我哥打電話來說安月神經了,叫我們全部回去看看。
“你說真的假的?”顧大海在路上問我。
“不知道,現在告訴神經了,我都不信,她那天不神經來著?”估計又是安月使的什麽花活兒,她就不會消停會,真是的。
“咱甭管真的假的,到時候順著大家夥說就好了,這人太壞。”顧大海對安月的印象現在是極度的下滑,想當初還跟我說安月賢惠呢,還叫我學,想想我就笑出了聲。
“怎麽了?”他莫名其妙的看著我。
“沒事,我想起來你當初還讓我學學人家安月的賢惠呢。”我拍拍他。
“不是吧,學她?算了,我還想多活幾年呢。”顧大海趕緊否認。
“怎麽著了?”我一進門就問,我哥躥過來使勁捂我的嘴。
“你幹嘛!討厭。”我甩開他。
“噓噓,你聽……”沈浪指指他自己那個屋。
“寶貝,聽話啊,媽媽跟你說,別去吵爸爸,他忙著呢。”安月抱著我留下的娃娃,披頭散發,自言自語。
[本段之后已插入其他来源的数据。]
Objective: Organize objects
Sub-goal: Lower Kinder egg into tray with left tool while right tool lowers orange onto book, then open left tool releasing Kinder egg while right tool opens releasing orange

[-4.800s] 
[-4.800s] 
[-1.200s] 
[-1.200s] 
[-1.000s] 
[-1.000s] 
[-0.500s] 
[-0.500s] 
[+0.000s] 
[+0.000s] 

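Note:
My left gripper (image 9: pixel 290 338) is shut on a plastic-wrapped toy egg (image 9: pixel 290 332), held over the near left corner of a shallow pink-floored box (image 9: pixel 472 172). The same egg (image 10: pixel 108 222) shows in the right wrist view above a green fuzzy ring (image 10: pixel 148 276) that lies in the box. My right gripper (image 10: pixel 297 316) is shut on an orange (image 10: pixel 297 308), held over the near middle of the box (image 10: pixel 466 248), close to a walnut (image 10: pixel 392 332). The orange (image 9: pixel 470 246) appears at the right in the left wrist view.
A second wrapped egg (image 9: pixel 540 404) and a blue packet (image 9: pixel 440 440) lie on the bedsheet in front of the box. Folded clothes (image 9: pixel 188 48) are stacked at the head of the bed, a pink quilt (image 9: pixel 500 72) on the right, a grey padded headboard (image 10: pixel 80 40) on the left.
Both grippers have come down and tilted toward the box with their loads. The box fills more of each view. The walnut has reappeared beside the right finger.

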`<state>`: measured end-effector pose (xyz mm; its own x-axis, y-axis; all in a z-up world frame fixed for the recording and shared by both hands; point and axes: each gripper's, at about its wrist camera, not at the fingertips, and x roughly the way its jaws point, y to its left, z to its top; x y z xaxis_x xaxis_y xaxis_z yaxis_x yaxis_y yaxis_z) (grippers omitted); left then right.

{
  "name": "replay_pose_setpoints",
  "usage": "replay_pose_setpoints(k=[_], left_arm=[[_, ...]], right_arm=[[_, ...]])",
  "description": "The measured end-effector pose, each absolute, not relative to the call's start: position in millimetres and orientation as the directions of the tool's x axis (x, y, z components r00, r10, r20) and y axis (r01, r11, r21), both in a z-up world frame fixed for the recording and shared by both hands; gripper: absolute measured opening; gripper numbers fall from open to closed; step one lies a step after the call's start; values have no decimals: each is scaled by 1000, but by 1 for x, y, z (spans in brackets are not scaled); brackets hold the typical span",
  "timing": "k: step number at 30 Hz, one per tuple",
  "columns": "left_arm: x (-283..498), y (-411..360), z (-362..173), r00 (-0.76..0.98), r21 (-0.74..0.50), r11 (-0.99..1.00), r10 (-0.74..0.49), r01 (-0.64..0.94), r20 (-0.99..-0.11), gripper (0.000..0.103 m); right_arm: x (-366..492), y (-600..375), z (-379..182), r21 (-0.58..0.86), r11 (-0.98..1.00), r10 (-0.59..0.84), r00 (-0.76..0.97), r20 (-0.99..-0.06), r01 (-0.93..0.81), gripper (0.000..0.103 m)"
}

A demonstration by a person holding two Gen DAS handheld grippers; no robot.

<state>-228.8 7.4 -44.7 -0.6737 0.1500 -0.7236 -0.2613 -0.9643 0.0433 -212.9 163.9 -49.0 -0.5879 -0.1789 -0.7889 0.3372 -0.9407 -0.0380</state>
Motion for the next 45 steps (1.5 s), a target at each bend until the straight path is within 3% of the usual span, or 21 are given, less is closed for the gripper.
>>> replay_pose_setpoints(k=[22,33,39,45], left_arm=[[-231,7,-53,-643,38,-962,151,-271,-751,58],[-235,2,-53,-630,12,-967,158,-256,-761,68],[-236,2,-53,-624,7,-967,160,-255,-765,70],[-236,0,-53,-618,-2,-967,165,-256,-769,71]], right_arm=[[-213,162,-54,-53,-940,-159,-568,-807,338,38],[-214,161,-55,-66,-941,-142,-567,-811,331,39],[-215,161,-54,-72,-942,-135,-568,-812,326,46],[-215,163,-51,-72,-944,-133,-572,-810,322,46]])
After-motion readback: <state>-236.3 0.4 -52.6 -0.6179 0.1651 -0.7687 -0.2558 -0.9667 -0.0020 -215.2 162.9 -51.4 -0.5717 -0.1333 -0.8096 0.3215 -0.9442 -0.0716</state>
“我靠,這是怎麽回事??”我怎麽覺得都像是看電影呢。
“不知道啊,上次孩子沒了以後吧,我以為她要接著鬧,誰成想這樣了……”我媽拉著顧大海說。
“這是神經了吧?”顧大海撓撓腦袋。
“裝的吧?我看是裝的。”我倒了杯水。
“不會吧?”沈浪看著我。
“你沒見上次裝懷孕啊?人家演技趕上奧斯卡了。”剛說完我就聽見聽哐當一聲。
安月摔倒了,正趴地上吐白沫呢,還直顫悠。
“有點癲癇。”大夫看著腦電圖。
“啊,那是老毛病了,這個我們知道。”我爸接上話。
“現在我們就是想知道,呃,是不是神經病。”我扶我爸坐下。
“我家小月和你有什麽仇?”安月他媽一下子衝進來差點給我撞一跟頭。